If you check the list and find that a site was indeed running OpenSSL – check if the site was patched. Most (if not all) major sites did patch. In that case, it is probably a good idea to change your password on that site ASAP. Be careful, however, not to weaken the strength of your passwords just because you have to update several at the same time, and do not reuse passwords that you use on sensitive sites. Don’t let HeartBleed cause you to create new password risks.

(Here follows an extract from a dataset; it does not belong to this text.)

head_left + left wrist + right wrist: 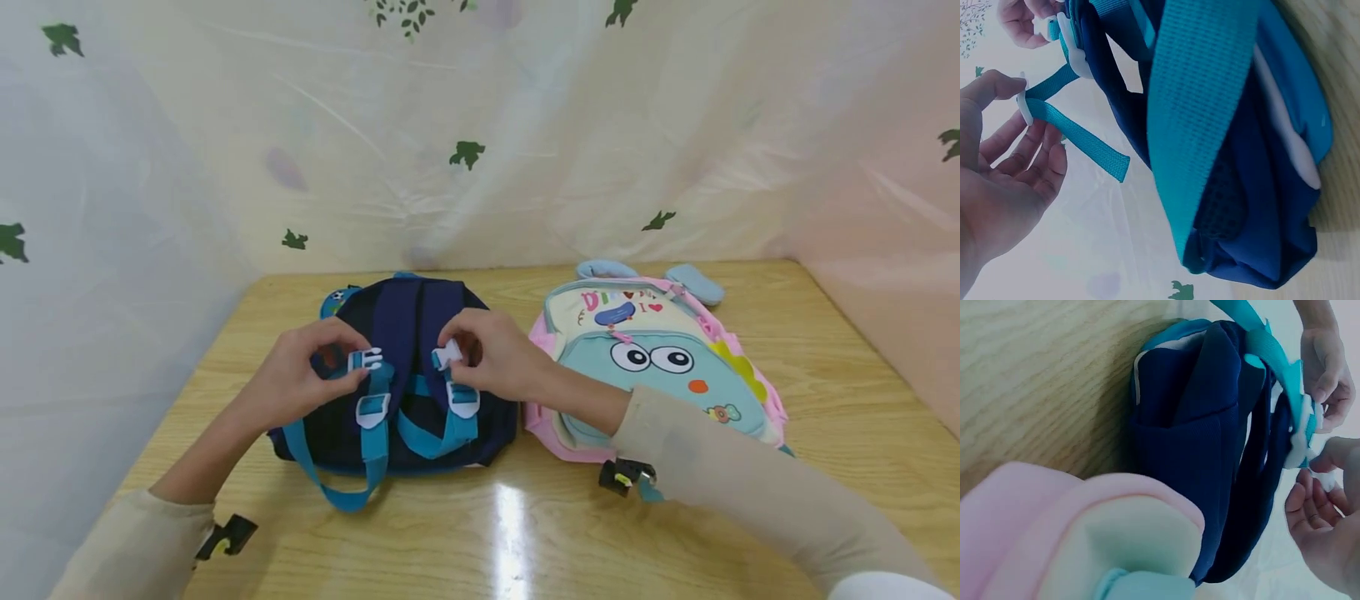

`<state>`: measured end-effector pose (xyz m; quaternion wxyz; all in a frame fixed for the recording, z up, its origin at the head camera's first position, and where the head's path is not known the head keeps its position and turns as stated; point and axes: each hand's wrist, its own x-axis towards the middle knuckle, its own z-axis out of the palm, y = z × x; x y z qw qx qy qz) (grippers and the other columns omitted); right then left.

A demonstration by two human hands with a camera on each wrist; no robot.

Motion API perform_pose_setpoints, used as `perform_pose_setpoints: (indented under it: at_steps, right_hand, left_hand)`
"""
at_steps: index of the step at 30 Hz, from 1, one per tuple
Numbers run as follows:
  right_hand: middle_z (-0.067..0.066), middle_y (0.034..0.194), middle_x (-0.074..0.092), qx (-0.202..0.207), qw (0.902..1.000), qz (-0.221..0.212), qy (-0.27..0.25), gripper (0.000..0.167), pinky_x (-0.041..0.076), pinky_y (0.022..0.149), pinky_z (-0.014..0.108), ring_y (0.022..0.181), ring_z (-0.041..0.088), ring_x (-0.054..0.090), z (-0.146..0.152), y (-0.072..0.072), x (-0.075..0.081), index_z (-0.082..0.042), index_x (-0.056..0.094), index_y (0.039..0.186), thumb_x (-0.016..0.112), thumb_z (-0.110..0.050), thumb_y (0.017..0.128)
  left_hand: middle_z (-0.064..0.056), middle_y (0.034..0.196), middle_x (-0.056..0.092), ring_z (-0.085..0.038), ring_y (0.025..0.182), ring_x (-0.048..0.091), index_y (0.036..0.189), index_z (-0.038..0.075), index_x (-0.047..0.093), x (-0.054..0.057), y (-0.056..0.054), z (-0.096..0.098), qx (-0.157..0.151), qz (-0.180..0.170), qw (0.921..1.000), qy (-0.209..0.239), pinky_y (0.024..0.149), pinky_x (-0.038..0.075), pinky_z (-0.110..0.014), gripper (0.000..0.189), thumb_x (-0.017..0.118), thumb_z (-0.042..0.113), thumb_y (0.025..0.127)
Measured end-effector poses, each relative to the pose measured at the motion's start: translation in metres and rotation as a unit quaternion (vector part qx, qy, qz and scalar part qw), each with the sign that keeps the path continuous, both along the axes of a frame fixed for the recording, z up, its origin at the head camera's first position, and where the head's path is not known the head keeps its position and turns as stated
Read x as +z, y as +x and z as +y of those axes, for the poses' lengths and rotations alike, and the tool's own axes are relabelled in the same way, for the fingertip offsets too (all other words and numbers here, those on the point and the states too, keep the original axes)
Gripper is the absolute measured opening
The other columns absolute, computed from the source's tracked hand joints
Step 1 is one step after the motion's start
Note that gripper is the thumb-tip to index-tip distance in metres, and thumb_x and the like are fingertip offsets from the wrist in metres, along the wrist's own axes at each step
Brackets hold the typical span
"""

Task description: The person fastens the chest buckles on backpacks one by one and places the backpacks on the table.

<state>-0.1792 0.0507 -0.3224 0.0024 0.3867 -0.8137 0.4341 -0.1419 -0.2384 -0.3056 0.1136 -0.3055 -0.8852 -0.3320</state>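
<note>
A dark blue backpack [427, 333] lies on the table with its shoulder straps facing up. Above it my left hand [296, 375] pinches a white pronged buckle half [366, 359] on a teal strap between thumb and fingers. In the left wrist view a loose teal strap end [1094, 145] hangs from that piece. My right hand [498, 354] pinches the white socket half of the buckle [448, 355]. The two halves are apart, the prongs pointing toward the socket. Below them, white strap adjusters [372, 410] sit on the teal webbing [375, 450].
To the right, a pink and light-blue backpack [637, 375] with a cartoon face lies beside the dark blue one. Both are on a wooden table [420, 533]. A pale curtain [525, 125] with leaf prints hangs behind and at the sides.
</note>
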Motion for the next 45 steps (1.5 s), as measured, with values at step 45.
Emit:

If you find some site that was vulnerable and for some reason has not confirmed that it has patched (and, hopefully, there should not be too many like that) – I would wait to change my password, and, if possible, either check the site myself using one of the reliable tools to do so (e.g., http://filippo.io/Heartbleed/ ) or refrain from using the site until I could confirm that a patch has been applied. As described above, changing your password before the patch is applied could actually worsen the situation.

Be wary of phishing attacks – type in the URL of any sensitive site to which you are going. Do not click links to get there. While I have, in the past, demonstrated methods of using various exploits to impersonate sites that use SSL, those hacks required much more effort than doing so would take for someone who stole a certificate and key. Until all possibly-pilfered SSL certificates are replaced as described above, the potential for real-looking phishing sites is enormous. So be wary.

Hopefully, browser vendors will also add code to warn users accessing sites running vulnerable versions of OpenSSL – so, make sure to keep your browser up to date.

Of course, the above reflects my opinion, and others may feel free to disagree.